Early Modern Philosophy
What was the reaction to the Meditations?
Catholic theologians found René Descartes’ doubt in the existence of God too convincing to be resolved by his ontological argument. Others were left with a division of the world into two radically different substances of mind and matter, a dualism very difficult to resolve. Mind could be directly introspected, but it eluded science. Matter—by which Descartes meant insensible particles that had only size, shape, quantity, and mass (primary qualities)—was the ultimate subject of science.
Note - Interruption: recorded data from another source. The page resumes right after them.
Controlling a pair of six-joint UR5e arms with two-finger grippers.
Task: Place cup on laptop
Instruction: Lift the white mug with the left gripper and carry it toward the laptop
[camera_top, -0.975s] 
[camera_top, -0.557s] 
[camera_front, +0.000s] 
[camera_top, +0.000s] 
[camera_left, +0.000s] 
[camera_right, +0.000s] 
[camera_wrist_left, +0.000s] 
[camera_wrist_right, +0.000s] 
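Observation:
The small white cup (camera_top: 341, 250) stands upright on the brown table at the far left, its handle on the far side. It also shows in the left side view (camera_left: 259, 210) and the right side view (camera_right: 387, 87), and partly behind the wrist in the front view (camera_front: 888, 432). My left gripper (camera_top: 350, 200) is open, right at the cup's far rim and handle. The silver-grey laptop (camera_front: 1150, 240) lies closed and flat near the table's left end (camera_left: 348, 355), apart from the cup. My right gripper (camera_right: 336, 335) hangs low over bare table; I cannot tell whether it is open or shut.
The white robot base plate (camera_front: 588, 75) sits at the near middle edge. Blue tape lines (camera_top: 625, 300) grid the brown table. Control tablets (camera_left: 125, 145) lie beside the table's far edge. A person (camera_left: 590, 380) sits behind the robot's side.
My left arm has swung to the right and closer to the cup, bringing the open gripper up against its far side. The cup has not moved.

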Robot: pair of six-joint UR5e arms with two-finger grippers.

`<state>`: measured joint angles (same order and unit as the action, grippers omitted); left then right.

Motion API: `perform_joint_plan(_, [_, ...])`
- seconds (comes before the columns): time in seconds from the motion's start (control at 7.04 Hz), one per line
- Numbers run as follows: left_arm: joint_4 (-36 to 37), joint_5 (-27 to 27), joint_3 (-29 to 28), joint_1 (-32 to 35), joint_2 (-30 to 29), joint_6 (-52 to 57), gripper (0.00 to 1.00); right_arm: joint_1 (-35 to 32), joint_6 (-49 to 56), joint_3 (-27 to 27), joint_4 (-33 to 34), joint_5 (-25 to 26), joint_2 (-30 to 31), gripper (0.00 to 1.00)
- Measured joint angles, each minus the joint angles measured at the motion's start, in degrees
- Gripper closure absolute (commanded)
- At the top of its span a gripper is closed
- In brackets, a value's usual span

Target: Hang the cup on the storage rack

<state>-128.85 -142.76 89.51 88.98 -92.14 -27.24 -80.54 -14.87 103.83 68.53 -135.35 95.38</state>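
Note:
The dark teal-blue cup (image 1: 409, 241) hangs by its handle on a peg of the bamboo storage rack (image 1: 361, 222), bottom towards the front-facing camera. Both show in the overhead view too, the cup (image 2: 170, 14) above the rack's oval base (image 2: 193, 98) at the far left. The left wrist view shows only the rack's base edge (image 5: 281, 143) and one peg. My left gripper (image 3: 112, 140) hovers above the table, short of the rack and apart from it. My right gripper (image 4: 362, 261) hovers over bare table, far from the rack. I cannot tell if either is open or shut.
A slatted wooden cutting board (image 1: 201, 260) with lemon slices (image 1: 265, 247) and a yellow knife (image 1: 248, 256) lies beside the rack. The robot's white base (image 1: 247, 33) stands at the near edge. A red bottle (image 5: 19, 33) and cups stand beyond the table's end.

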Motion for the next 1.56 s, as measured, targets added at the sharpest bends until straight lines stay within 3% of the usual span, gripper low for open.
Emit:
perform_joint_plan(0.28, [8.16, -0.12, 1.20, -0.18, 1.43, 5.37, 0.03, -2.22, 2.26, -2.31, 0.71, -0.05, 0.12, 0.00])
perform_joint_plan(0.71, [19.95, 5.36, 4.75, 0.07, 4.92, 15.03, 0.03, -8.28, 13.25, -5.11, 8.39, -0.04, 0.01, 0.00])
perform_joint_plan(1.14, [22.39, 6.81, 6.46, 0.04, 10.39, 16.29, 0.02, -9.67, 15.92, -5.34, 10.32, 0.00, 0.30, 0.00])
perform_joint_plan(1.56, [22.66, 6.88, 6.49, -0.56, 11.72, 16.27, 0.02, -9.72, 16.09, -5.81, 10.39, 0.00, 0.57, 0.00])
Descartes believed that we know less about matter than mind. The question was, “How are mind and matter connected?” Descartes’ ideas of substance, his dualism, and the mind-body problem preoccupied his contemporaries and successors. Benedict de Spinoza (1632–1677) reacted with a dual-aspect theory of God and nature. Nicolas Malebranche (1638–1715) tried to answer the question of how mind and matter were connected, with his theory of occasionalism. Gottfried Leibniz (1646–1716) also had a version of occasionalism in his theory of pre-established harmony. On the empiricist side, Thomas Hobbes (1588–1679) insisted on the nonexistence of anything nonmaterial and John Locke (1632–1704) directly attacked Descartes’ idea of substance.
Descartes thought that substance was what held matter together and what held mind together, even though substance could not be experienced directly. According to Descartes all physical things were material substance and all mental things immaterial substance.